**What needs to be done:** Among the records below, find each line containing the word "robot" and copy it.

**Data shown:**
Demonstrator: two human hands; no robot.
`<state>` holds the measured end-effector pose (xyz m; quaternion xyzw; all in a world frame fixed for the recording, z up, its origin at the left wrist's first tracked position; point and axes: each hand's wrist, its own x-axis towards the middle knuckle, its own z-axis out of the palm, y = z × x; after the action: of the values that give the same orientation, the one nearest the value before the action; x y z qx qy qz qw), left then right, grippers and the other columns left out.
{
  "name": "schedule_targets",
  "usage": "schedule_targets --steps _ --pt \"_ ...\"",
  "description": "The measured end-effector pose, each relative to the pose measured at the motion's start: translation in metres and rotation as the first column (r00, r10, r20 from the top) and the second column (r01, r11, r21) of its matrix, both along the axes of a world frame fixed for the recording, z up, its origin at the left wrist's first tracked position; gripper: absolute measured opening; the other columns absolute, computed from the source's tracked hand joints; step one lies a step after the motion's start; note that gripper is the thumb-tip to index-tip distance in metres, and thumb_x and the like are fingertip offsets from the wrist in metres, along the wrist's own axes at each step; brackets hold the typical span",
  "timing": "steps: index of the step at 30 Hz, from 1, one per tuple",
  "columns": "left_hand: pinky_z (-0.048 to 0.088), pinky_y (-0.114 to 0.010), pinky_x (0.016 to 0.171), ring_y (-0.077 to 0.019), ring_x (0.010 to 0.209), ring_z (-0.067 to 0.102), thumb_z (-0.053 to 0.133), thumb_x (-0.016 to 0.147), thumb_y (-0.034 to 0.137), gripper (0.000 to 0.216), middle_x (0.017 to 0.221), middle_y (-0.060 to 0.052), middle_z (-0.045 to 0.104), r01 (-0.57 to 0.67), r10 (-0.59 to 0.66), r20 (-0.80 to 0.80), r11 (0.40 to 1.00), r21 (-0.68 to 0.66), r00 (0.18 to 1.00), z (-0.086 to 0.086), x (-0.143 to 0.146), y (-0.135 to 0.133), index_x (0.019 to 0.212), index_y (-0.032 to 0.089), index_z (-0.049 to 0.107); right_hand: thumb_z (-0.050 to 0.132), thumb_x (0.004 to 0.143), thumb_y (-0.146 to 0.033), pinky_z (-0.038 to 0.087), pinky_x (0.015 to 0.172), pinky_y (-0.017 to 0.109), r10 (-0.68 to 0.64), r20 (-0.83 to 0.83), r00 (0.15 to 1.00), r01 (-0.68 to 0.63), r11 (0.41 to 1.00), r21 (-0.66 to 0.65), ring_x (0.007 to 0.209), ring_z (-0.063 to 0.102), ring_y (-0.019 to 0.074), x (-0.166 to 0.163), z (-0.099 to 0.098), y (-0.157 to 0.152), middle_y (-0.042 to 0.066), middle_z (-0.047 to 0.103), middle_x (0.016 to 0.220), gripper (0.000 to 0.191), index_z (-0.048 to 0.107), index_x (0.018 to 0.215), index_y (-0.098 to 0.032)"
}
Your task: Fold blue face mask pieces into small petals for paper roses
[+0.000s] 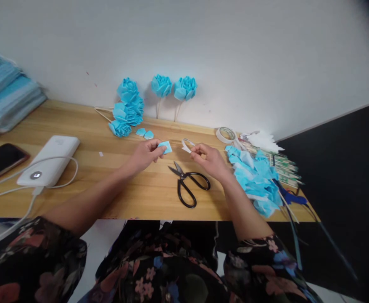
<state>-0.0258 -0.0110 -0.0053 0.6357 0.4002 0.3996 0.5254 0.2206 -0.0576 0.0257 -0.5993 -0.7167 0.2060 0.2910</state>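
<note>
Between thumb and fingers, my left hand (149,151) pinches a small light-blue fabric or paper piece (165,147). My right hand (208,158) is closed on the white end of a thin tape ring (188,140), a little to the right of that piece. Black-handled scissors (186,179) lie on the table below both hands, blades slightly apart. Two small blue petals (145,133) rest just beyond my left hand. Behind them, several blue flowers on sticks (127,109) are piled together, and two more flowers (185,88) lean on the wall.
A crumpled blue heap (254,176), a wider tape roll (225,134) and a blue glue gun (293,197) are on the right. At left are a white power bank (50,160) with a cable, a phone (3,162) and stacked blue masks (8,92).
</note>
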Motion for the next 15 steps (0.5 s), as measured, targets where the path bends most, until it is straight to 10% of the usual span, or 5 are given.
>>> schedule_targets --steps 8,15 --pt "0.047 -0.029 0.076 -0.0202 0.096 0.064 0.062 0.084 0.030 0.014 0.105 -0.009 0.072 0.089 -0.035 -0.139 0.913 0.399 0.990 0.005 0.001 -0.007 0.082 0.019 0.071 0.059 0.089 -0.026 0.045 0.078 0.033 0.106 0.153 0.983 -0.120 0.989 0.086 0.082 0.067 0.0212 -0.020 0.005 0.005 0.004 0.077 0.089 0.010 0.068 0.089 -0.022" --pt "0.047 -0.038 0.091 -0.0248 0.099 0.067 0.060 0.087 0.028 0.015 0.099 -0.009 0.075 0.208 -0.063 -0.273 0.813 0.544 0.960 0.001 0.002 -0.006 0.087 0.022 0.074 0.057 0.092 -0.023 0.046 0.084 0.036 0.165 0.237 0.957 -0.195 0.975 0.111 0.084 0.067 0.0226 -0.032 0.005 0.003 0.005 0.077 0.090 0.013 0.070 0.095 -0.022"
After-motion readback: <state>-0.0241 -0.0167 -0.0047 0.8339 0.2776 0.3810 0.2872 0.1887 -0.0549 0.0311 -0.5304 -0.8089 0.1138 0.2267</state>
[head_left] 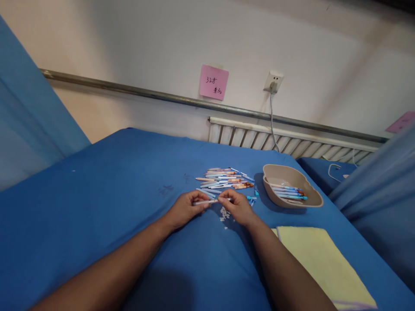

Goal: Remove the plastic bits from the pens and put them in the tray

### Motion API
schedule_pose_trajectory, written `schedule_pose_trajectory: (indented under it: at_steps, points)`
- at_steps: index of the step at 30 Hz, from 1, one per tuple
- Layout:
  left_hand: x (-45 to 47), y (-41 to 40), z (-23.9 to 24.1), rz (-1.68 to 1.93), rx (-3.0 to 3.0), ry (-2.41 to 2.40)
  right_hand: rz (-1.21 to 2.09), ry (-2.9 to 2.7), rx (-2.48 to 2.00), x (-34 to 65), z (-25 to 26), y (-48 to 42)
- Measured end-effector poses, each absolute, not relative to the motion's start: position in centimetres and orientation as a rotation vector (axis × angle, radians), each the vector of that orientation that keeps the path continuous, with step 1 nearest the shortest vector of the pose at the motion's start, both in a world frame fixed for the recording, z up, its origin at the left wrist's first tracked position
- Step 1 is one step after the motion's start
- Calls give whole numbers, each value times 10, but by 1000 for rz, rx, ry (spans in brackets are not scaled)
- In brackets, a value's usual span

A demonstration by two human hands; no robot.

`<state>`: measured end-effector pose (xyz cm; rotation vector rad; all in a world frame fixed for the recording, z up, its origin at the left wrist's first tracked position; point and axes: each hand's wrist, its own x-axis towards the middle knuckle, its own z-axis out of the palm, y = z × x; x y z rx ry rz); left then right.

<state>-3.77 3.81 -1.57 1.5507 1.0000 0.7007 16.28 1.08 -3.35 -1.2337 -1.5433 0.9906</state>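
Observation:
A slim pale pen (205, 202) lies level between my two hands, above the blue cloth. My left hand (186, 209) is closed around its left part, and the fingers of my right hand (238, 206) pinch its right end. Just beyond the hands, a loose pile of pen parts (223, 178) in white, blue, peach and brown is spread out. Below my right fingers lie small white bits (224, 214). Some turquoise and blue pieces (252, 200) sit beside my right hand, partly hidden by it.
A beige tub (316, 199) holding several pens (288, 191) stands to the right. Nearer me lies a folded yellow cloth (319, 259). The blue-covered surface (97, 207) ends near a wall with a radiator (238, 134), a metal rail (145, 92) and a plugged-in cord (271, 116). Blue curtains (29, 103) hang at both sides.

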Motion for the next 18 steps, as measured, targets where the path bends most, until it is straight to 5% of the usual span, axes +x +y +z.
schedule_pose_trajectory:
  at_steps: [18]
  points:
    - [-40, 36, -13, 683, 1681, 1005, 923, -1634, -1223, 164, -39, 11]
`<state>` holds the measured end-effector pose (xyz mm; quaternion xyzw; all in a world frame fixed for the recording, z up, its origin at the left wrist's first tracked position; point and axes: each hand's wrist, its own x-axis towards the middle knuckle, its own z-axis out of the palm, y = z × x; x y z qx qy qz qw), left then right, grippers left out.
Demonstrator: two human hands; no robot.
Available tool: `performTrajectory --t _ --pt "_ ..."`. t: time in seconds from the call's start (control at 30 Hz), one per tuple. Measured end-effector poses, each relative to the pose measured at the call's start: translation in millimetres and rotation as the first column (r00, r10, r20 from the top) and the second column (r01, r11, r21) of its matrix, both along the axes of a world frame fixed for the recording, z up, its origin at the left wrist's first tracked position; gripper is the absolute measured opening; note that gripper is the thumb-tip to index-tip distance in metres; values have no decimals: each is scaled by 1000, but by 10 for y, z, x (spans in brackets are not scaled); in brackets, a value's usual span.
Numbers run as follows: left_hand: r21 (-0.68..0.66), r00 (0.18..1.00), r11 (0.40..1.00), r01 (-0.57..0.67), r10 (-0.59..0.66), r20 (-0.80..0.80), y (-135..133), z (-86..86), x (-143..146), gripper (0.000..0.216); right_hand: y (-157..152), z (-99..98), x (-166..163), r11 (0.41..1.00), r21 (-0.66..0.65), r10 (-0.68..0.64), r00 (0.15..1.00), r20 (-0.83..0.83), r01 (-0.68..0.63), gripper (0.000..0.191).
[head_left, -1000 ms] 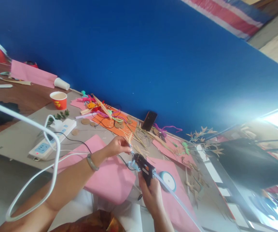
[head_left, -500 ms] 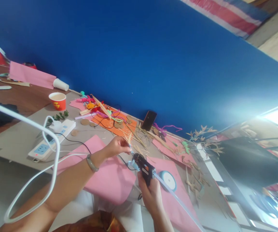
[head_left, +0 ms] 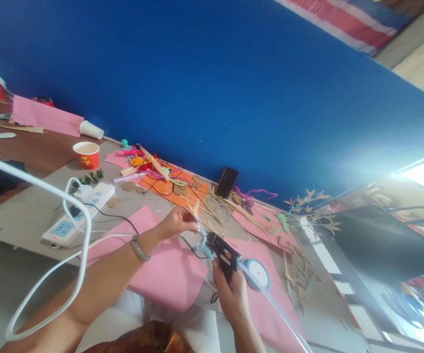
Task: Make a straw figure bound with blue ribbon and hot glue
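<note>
My right hand [head_left: 231,295] grips a black hot glue gun [head_left: 225,254] with a clear glue stick [head_left: 274,306] sticking out behind it. Its nozzle points up and left toward my left hand [head_left: 177,223]. That hand, a bracelet on its wrist, pinches a thin straw-coloured strip [head_left: 196,210] and a light blue ribbon [head_left: 202,244] just ahead of the nozzle. Both hands hover over pink paper sheets [head_left: 168,267] on the grey table [head_left: 24,215]. A roll of light blue ribbon [head_left: 256,273] lies just right of the gun.
A white power strip [head_left: 77,213] with a thick white cable lies at the left. A red paper cup [head_left: 86,154], an orange sheet with craft bits [head_left: 175,185], a black phone [head_left: 227,182] against the blue wall, and dried straw pieces [head_left: 307,203] sit behind.
The glue gun has drawn back a little to the right and tilted, so its nozzle stands slightly off the pinched pieces. My left hand has stayed almost still.
</note>
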<state>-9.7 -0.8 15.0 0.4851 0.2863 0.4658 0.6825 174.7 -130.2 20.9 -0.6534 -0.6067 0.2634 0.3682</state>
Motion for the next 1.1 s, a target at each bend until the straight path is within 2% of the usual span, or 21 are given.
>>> performTrajectory --t 0.5,1.1 --pt "4 999 999 46 -46 20 5 -37 11 26 48 30 -48 996 -49 77 996 -43 -79 42" --pt "-9 998 998 54 -54 17 5 -45 7 24 44 1 -43 999 -17 50 998 -49 -51 44"
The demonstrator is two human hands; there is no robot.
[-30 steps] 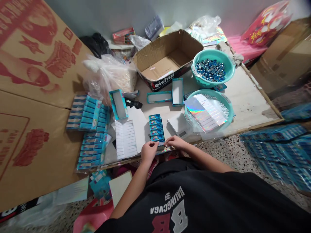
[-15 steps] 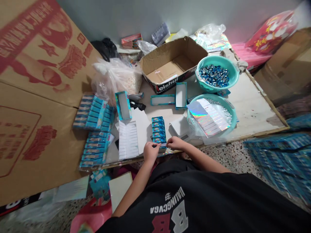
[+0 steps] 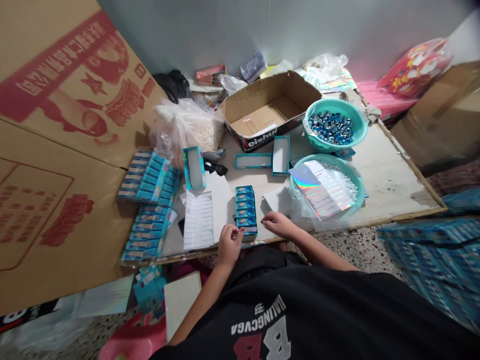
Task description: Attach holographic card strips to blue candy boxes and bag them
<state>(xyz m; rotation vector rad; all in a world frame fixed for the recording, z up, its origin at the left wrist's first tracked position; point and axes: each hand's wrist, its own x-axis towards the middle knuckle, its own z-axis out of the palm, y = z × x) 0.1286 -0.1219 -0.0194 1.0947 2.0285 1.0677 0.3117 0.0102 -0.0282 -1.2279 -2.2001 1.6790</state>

**Solved exercise:**
Demonstrator: two human hands; no robot.
A demonstration by two human hands; no robot.
Demonstrator: two human hands; no robot.
The demonstrator is two human hands; there is no robot.

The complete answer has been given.